The people of Champippe were grateful, as a stranget wandered into town. They had almost resorted to dire possibilities, and they promised this stranger that they would hold on for him to defeate this creature. They even gifted him rations of bread, berries and wine as thank you, before he ventured in.
The forest that night was silent. There was a cool breeze between each tall pine, and not much else. Usually a soft howl, or a hoot of a bird could be heard, but since sunset everything had stilled. There was a strangeness to it.
The trees allowed the sound of his voice to carry, amplified by the silence.
Distantly there was some farmland, but it would be a couple hours of trekking to reach it. There were some groups of farmers, patrolling their land. Of course less then usual, as the ones who remained didn't even want to be outside as they were at great risk of being picked off.
As he went deeper, and as things got darker, perhaps there was a distant warm light, and the distant, rhythmic thud... of someone... lumbering wood?
With a gentle whistling and the consistent sound of chopping of wood, a glow came from a lanturn perched on a stump of wood.
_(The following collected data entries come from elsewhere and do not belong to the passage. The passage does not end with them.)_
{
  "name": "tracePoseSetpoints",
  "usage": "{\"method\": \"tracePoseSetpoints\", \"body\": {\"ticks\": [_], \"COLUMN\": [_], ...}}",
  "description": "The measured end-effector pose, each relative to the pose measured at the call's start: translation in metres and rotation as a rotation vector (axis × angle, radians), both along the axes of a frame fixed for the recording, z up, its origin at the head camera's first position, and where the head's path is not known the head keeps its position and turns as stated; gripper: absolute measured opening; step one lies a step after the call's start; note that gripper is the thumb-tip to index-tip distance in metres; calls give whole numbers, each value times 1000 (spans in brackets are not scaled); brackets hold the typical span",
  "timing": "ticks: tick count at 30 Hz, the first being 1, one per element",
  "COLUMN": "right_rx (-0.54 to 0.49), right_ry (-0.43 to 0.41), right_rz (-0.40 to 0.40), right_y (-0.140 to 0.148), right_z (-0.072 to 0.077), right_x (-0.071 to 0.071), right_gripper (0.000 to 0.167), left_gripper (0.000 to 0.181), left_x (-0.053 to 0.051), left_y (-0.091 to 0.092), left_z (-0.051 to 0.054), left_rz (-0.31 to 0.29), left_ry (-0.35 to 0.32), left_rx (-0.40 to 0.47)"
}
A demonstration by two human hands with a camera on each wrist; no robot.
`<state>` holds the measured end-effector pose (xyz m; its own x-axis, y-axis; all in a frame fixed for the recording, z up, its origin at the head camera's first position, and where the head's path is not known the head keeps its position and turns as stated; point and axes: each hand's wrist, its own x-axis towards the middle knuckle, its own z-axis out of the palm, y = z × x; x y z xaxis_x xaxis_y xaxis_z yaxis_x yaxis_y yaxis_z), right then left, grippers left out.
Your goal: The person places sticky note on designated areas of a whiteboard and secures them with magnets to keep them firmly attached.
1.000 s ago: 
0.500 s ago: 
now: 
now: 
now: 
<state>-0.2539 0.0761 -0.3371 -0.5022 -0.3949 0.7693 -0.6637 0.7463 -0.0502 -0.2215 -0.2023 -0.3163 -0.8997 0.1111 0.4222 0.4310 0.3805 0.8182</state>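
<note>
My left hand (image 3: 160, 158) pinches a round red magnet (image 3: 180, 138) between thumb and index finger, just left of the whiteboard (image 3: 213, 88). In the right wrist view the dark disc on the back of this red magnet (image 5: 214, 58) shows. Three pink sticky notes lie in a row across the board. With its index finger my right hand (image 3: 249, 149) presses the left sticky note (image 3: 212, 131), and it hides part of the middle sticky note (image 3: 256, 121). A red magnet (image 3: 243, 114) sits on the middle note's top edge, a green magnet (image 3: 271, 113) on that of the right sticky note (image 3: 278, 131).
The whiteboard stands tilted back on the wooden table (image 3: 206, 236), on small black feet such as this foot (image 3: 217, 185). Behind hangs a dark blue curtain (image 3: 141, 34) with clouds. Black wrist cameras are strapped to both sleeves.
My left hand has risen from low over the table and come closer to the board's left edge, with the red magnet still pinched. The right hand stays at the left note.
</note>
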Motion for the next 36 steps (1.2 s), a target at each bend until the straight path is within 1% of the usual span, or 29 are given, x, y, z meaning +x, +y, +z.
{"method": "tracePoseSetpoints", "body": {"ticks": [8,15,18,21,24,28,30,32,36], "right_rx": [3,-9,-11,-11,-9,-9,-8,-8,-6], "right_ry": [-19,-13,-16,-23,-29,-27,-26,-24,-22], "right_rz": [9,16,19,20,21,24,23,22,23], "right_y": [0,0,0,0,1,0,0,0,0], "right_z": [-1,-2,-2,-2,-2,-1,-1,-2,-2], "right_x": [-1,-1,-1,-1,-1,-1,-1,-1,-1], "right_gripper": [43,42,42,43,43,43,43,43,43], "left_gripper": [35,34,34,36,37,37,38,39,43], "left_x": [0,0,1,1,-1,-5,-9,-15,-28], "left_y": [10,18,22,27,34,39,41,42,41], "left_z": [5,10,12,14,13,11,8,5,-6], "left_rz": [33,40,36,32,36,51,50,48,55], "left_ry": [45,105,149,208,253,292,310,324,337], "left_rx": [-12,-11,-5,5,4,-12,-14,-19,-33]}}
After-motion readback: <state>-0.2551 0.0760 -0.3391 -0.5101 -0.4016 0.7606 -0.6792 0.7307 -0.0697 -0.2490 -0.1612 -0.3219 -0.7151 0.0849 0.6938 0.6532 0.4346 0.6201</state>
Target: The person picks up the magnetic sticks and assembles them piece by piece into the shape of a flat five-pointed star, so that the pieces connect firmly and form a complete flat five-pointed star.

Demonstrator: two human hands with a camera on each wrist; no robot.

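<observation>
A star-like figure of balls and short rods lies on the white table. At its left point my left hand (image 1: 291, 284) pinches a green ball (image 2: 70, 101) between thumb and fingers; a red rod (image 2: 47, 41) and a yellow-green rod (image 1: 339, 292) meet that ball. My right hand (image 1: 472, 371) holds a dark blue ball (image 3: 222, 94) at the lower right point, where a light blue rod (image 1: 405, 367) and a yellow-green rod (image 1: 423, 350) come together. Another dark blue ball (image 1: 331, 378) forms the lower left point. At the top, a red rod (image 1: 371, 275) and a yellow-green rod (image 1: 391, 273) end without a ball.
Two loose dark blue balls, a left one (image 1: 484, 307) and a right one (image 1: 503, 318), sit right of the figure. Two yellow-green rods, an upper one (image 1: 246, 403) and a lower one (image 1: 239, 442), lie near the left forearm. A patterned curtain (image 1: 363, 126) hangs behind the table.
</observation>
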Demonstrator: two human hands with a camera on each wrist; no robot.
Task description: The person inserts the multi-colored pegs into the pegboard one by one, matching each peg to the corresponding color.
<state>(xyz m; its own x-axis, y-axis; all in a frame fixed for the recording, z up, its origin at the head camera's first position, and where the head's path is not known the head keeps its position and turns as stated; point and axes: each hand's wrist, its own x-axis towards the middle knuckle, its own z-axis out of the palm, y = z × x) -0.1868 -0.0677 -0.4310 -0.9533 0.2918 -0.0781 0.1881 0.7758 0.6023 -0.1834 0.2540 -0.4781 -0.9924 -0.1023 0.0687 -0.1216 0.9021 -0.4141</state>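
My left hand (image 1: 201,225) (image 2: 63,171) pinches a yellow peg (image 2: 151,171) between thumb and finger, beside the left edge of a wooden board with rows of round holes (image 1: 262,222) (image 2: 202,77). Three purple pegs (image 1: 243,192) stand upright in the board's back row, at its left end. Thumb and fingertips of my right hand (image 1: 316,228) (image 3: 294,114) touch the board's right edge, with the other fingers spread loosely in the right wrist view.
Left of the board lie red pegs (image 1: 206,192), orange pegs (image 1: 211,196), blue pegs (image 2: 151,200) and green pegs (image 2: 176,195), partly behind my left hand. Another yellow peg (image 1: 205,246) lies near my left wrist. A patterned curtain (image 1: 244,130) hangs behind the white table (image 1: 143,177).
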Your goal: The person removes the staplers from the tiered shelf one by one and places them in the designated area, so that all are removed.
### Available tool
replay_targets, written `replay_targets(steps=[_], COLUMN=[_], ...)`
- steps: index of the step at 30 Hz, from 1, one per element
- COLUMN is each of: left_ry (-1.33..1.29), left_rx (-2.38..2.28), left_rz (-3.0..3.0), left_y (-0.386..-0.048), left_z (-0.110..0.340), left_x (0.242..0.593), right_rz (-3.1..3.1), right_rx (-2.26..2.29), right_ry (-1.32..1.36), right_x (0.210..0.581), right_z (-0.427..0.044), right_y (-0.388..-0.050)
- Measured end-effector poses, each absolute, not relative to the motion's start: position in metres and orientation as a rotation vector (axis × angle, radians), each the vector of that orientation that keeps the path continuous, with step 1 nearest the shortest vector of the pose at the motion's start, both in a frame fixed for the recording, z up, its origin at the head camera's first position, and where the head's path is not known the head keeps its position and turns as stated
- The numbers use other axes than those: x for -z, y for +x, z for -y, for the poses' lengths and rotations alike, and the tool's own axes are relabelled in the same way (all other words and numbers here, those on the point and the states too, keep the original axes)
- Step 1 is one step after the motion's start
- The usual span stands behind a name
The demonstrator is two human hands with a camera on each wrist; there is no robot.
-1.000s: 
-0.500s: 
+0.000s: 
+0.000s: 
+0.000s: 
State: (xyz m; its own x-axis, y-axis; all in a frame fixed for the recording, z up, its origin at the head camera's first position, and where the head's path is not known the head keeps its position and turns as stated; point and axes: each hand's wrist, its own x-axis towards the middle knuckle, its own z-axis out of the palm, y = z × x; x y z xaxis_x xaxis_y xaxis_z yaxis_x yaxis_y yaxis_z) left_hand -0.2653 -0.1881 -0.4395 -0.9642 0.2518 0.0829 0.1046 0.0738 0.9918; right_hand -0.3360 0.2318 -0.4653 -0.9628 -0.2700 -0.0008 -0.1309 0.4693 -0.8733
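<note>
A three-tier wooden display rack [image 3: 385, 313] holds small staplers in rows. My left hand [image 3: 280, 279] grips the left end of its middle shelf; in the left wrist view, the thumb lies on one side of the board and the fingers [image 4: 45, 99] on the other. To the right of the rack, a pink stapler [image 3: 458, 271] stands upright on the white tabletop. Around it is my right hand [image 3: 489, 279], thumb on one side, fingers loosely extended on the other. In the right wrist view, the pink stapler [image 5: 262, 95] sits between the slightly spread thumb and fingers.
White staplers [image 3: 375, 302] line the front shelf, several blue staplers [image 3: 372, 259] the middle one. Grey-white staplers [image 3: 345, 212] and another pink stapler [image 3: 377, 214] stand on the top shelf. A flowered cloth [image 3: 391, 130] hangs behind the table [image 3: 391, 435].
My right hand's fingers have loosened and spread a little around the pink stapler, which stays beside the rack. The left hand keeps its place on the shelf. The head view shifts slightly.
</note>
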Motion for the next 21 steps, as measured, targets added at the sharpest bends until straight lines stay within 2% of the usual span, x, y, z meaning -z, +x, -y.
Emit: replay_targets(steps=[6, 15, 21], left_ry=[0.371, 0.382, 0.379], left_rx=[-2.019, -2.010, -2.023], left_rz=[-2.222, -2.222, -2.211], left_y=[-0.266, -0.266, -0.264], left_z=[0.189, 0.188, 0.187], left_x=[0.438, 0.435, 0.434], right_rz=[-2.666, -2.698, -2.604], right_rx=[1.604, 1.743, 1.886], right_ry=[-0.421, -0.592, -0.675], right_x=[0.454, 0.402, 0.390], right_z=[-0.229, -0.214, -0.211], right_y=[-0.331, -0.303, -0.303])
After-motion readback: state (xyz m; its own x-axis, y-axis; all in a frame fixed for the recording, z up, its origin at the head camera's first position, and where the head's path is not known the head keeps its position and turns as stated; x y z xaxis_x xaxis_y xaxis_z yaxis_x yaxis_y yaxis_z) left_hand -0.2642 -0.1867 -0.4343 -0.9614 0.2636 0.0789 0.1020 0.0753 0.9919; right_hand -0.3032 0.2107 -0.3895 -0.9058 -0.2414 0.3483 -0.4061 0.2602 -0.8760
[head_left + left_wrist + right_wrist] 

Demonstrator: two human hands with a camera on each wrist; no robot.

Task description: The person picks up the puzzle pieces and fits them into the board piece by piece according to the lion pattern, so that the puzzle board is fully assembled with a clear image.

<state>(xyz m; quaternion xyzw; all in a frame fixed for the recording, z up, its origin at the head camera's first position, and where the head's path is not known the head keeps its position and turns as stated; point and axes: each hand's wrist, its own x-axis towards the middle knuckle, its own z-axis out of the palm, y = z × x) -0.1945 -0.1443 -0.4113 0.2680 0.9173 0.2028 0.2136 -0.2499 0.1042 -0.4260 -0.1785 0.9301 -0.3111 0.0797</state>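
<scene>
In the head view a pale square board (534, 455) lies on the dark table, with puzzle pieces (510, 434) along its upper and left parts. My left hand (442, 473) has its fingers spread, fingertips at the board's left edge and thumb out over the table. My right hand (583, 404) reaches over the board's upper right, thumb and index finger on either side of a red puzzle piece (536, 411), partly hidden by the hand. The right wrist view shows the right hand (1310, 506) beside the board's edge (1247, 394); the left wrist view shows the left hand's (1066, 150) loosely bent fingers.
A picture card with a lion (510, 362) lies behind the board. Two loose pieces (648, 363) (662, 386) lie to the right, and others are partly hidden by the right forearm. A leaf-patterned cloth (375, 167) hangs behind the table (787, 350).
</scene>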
If this stranger were to peer through the trees in full cover, he could see a tall, lean man, in the light of this lantern, splitting wood, not far from a little stone and wood cottage which blended into the background. The man looked quite normal, as he loaded a wooden barrow with the split wood.
Smoke pillowed slowly out of the chimney of the cottage - perhaps that was why he was chopping.
He wore commoners clothes, as well as a dark cloak which seemed lined with a black linen, it was cold. His eyes were too shadowed in the dark to see, and he wasn't particularly tall, fit, or thin. Just a man. Perhaps a lumberjack, or just a forest-dweller. A farmer, or some kind of cartographer, mapping the forests... He tossed a final piece of wood to fill the barrel, and approached it, lifting it by the handles and making his way towards the cottage.